**EXERCISE OBJECTIVE**
Please filter the entries for the word "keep" and copy every line that has it.

(Records contained in a dataset)
==========

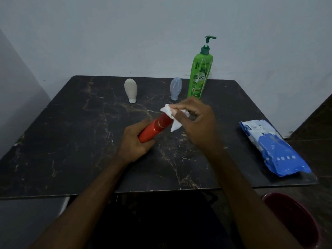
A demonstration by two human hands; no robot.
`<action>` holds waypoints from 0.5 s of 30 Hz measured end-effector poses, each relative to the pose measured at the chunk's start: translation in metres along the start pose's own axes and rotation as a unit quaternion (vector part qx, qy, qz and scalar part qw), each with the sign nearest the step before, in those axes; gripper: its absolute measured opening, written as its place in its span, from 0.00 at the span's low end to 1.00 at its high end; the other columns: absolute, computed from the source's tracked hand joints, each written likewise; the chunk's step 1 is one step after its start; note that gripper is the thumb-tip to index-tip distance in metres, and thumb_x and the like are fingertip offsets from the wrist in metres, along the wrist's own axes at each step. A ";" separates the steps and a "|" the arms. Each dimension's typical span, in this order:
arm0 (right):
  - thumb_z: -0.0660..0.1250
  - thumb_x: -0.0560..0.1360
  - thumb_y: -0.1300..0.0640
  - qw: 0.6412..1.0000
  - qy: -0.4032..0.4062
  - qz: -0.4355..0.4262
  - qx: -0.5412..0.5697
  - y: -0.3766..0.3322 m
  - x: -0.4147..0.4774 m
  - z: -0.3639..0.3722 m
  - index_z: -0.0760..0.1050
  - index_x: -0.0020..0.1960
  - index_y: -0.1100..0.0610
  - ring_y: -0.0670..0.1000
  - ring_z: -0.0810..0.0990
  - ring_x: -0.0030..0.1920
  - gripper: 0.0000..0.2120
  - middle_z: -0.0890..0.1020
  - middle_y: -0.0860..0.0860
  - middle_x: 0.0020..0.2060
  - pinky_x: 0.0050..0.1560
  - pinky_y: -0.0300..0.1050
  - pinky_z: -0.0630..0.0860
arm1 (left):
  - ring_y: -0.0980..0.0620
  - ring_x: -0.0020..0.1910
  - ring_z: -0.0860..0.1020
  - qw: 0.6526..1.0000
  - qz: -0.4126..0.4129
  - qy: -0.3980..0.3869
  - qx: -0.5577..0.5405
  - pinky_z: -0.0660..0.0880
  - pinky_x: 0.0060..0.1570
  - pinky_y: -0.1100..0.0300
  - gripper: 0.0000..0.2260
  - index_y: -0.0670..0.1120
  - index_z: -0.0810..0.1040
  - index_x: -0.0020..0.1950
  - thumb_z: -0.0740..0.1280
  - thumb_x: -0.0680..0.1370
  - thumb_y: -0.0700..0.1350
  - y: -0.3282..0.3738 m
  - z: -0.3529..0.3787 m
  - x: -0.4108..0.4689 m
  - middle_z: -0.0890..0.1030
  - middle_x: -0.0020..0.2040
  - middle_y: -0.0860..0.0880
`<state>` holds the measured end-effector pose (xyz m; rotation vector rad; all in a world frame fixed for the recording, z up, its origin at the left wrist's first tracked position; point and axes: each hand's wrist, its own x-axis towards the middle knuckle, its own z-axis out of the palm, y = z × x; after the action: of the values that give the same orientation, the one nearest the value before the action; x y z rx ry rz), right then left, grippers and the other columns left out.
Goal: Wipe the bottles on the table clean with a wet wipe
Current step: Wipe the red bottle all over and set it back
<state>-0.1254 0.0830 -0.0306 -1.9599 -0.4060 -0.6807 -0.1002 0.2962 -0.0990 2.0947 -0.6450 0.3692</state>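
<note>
Red bottle (154, 130) is mid-wipe: your left hand (136, 142) grips it, right-hand fingers (181, 106) pinch the wet wipe (172, 121); three far-edge bottles (176, 88) seemingly wait.

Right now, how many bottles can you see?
4. A red bottle held in the left hand, its top against the wet wipe the right hand pinches. A beige bottle, a clear bottle and a green pump bottle stand along the table's back edge. None looks hidden.
</note>
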 end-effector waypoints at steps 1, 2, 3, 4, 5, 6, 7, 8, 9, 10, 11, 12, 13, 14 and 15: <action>0.72 0.75 0.58 1.000 0.012 0.006 0.005 0.003 -0.002 -0.001 0.84 0.53 0.55 0.50 0.80 0.47 0.08 0.83 0.48 0.45 0.47 0.55 0.78 | 0.58 0.42 0.79 1.000 -0.002 0.002 -0.002 0.75 0.45 0.61 0.22 0.47 0.79 0.63 0.69 0.70 0.51 0.000 0.000 0.000 0.81 0.46 0.55; 0.72 0.74 0.58 1.000 0.019 0.008 0.007 0.003 -0.005 -0.002 0.84 0.53 0.55 0.49 0.80 0.46 0.08 0.83 0.48 0.45 0.46 0.55 0.78 | 0.57 0.41 0.79 1.000 -0.003 0.006 -0.003 0.75 0.44 0.60 0.21 0.47 0.79 0.62 0.69 0.70 0.50 -0.001 0.000 0.001 0.80 0.45 0.55; 0.72 0.74 0.58 1.000 0.020 0.006 0.007 0.001 -0.010 -0.002 0.83 0.53 0.55 0.49 0.81 0.46 0.08 0.83 0.48 0.45 0.46 0.54 0.78 | 0.57 0.40 0.79 1.000 -0.005 0.010 -0.006 0.75 0.43 0.60 0.20 0.47 0.80 0.61 0.70 0.70 0.49 -0.001 0.000 0.001 0.80 0.44 0.55; 0.72 0.74 0.57 1.000 0.016 0.001 0.007 -0.004 -0.016 -0.001 0.83 0.53 0.55 0.48 0.81 0.46 0.08 0.83 0.49 0.45 0.46 0.52 0.79 | 0.56 0.39 0.79 1.000 -0.006 0.015 -0.010 0.75 0.42 0.60 0.19 0.47 0.80 0.61 0.70 0.70 0.47 -0.001 0.001 0.001 0.81 0.43 0.54; 0.73 0.74 0.57 1.000 0.008 -0.010 0.004 -0.011 -0.020 0.000 0.83 0.53 0.55 0.48 0.80 0.46 0.08 0.83 0.49 0.45 0.46 0.49 0.79 | 0.54 0.38 0.79 1.000 -0.008 0.020 -0.014 0.76 0.41 0.59 0.18 0.47 0.80 0.61 0.71 0.70 0.45 -0.001 0.002 0.002 0.81 0.43 0.53; 0.73 0.74 0.56 1.000 -0.002 -0.027 -0.003 -0.018 -0.023 0.003 0.83 0.53 0.56 0.47 0.80 0.46 0.08 0.83 0.48 0.46 0.46 0.45 0.78 | 0.53 0.37 0.79 1.000 -0.008 0.023 -0.017 0.76 0.40 0.59 0.17 0.47 0.81 0.60 0.71 0.71 0.43 -0.001 0.002 0.002 0.82 0.43 0.54; 0.73 0.74 0.56 0.999 -0.009 -0.043 -0.013 -0.023 -0.024 0.005 0.83 0.53 0.56 0.46 0.79 0.46 0.08 0.82 0.48 0.46 0.47 0.42 0.77 | 0.54 0.37 0.80 0.999 -0.005 0.026 -0.020 0.75 0.40 0.60 0.15 0.49 0.81 0.58 0.72 0.71 0.41 -0.001 0.003 0.002 0.82 0.42 0.56; 0.73 0.74 0.56 0.998 -0.013 -0.051 -0.021 -0.027 -0.021 0.008 0.83 0.53 0.55 0.45 0.78 0.47 0.08 0.82 0.47 0.46 0.48 0.41 0.76 | 0.55 0.37 0.79 0.999 -0.001 0.029 -0.021 0.74 0.40 0.63 0.14 0.51 0.80 0.55 0.72 0.72 0.40 0.000 0.004 0.001 0.81 0.42 0.59; 0.73 0.74 0.56 0.998 -0.017 -0.050 -0.023 -0.027 -0.016 0.009 0.83 0.53 0.55 0.44 0.78 0.47 0.08 0.82 0.47 0.46 0.48 0.41 0.76 | 0.57 0.37 0.79 0.999 0.003 0.028 -0.021 0.72 0.41 0.66 0.14 0.53 0.79 0.55 0.72 0.72 0.41 0.000 0.004 0.001 0.81 0.41 0.61; 0.73 0.75 0.56 0.999 -0.021 -0.040 -0.022 -0.025 -0.010 0.009 0.83 0.53 0.56 0.45 0.78 0.47 0.08 0.82 0.48 0.46 0.49 0.44 0.77 | 0.59 0.38 0.79 1.000 0.007 0.022 -0.019 0.71 0.41 0.68 0.15 0.53 0.79 0.56 0.72 0.71 0.43 0.001 0.003 0.000 0.80 0.42 0.63; 0.72 0.75 0.57 0.999 -0.022 -0.025 -0.018 -0.022 -0.004 0.007 0.83 0.53 0.56 0.46 0.79 0.47 0.08 0.82 0.48 0.46 0.50 0.47 0.78 | 0.59 0.40 0.79 1.000 0.008 0.013 -0.014 0.71 0.43 0.69 0.16 0.52 0.79 0.58 0.71 0.71 0.45 0.001 0.003 -0.001 0.80 0.43 0.62; 0.72 0.75 0.57 1.000 -0.019 -0.010 -0.016 -0.017 0.000 0.005 0.83 0.54 0.56 0.48 0.80 0.47 0.08 0.83 0.49 0.46 0.49 0.51 0.79 | 0.59 0.42 0.79 1.000 0.006 0.004 -0.009 0.72 0.44 0.67 0.18 0.50 0.79 0.61 0.71 0.71 0.47 0.000 0.002 -0.001 0.80 0.46 0.61; 0.72 0.75 0.57 1.000 -0.013 0.004 -0.013 -0.012 0.001 0.003 0.83 0.54 0.55 0.48 0.80 0.47 0.08 0.83 0.49 0.45 0.49 0.52 0.79 | 0.58 0.43 0.80 1.000 0.002 -0.003 -0.006 0.73 0.46 0.64 0.20 0.49 0.79 0.62 0.71 0.71 0.49 -0.001 0.002 -0.002 0.80 0.48 0.60; 0.72 0.75 0.57 1.000 -0.004 0.015 -0.008 -0.008 0.001 0.001 0.84 0.54 0.55 0.48 0.80 0.47 0.08 0.83 0.48 0.45 0.48 0.52 0.79 | 0.58 0.45 0.80 1.000 0.000 -0.007 -0.004 0.74 0.47 0.62 0.22 0.48 0.79 0.64 0.71 0.71 0.50 -0.002 0.001 -0.002 0.80 0.49 0.57; 0.72 0.75 0.57 1.000 0.006 0.019 -0.002 -0.006 -0.002 0.000 0.84 0.54 0.55 0.47 0.81 0.46 0.08 0.83 0.48 0.45 0.47 0.51 0.79 | 0.58 0.46 0.80 1.000 0.000 -0.010 -0.002 0.75 0.48 0.60 0.24 0.47 0.78 0.65 0.70 0.71 0.52 -0.004 0.001 -0.003 0.81 0.51 0.55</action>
<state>-0.1298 0.0856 -0.0277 -1.9617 -0.3587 -0.6700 -0.1004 0.2976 -0.1036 2.0971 -0.6563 0.3466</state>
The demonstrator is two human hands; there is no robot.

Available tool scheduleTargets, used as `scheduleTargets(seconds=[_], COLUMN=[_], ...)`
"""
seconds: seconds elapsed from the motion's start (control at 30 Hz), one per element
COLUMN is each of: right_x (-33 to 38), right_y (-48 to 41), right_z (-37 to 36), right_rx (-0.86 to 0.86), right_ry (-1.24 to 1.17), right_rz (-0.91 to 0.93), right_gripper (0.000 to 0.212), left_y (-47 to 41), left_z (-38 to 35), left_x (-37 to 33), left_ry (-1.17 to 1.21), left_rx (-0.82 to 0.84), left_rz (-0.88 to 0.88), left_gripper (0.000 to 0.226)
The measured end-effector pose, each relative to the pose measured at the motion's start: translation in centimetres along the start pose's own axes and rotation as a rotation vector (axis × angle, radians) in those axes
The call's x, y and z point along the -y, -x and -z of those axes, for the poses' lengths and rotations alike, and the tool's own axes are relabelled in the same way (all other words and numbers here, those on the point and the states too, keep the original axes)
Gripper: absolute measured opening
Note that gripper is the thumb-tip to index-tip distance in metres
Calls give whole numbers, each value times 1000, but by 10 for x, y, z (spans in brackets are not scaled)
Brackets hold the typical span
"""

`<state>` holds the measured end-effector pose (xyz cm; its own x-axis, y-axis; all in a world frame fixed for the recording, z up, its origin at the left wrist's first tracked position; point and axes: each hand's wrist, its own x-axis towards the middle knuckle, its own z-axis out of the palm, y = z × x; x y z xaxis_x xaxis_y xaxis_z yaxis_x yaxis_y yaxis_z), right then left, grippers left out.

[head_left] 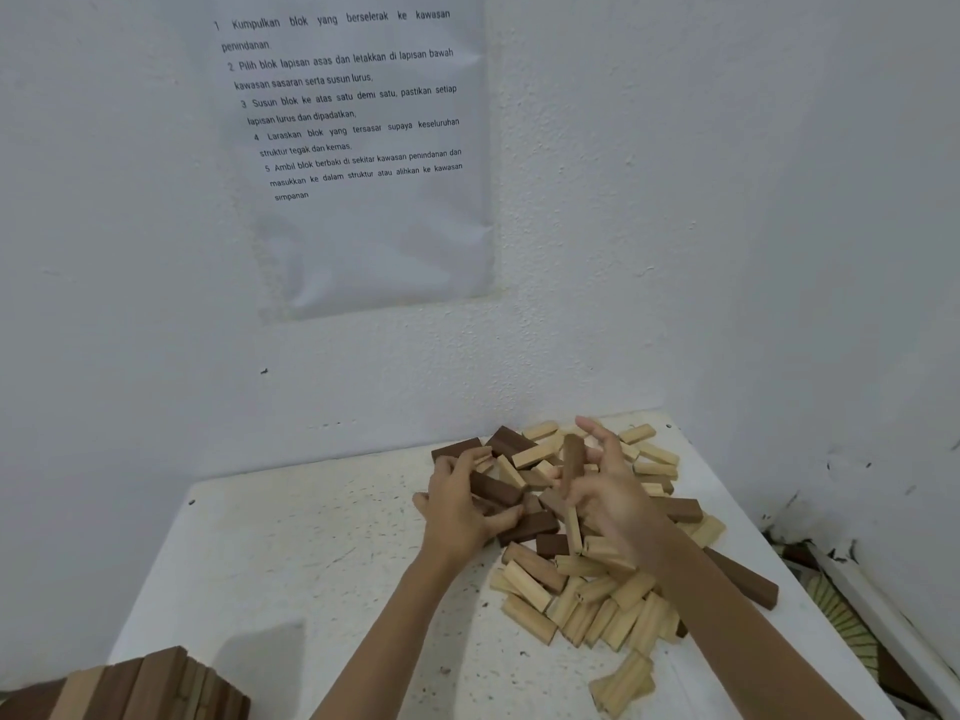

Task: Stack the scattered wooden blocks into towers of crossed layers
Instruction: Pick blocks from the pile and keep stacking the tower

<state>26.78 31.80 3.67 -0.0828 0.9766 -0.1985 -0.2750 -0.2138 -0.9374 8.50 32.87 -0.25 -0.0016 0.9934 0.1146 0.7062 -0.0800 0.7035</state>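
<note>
Where the blocks are: our wooden blocks [597, 600] lie in one loose heap, pale and dark mixed, at the far right corner of the white tabletop [311, 553].
Left hand: our left hand [454, 511] has its fingers and thumb curled round a dark block [496, 488] at the heap's left edge.
Right hand: our right hand [613, 498] looks to be pinching a brown block [574, 457] that stands on end, though the grip is partly hidden.
Started stack: a block stack [150, 683] peeks in at the bottom left, well apart from the heap.
How they'll handle: we reckon they're light, stiff and smooth, so nothing fragile.
Where to grab: take each one across its long sides near the middle. An end grip would probably let it swing.
</note>
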Motion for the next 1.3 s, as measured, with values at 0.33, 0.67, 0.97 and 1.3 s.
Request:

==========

**TASK OUTPUT**
The call's x, y and z point along the -y, -x and -z of those axes, for the poses' lengths and rotations alike, and the tool's own axes are relabelled in the same way (all other words and numbers here, those on the point and the states too, keep the original axes)
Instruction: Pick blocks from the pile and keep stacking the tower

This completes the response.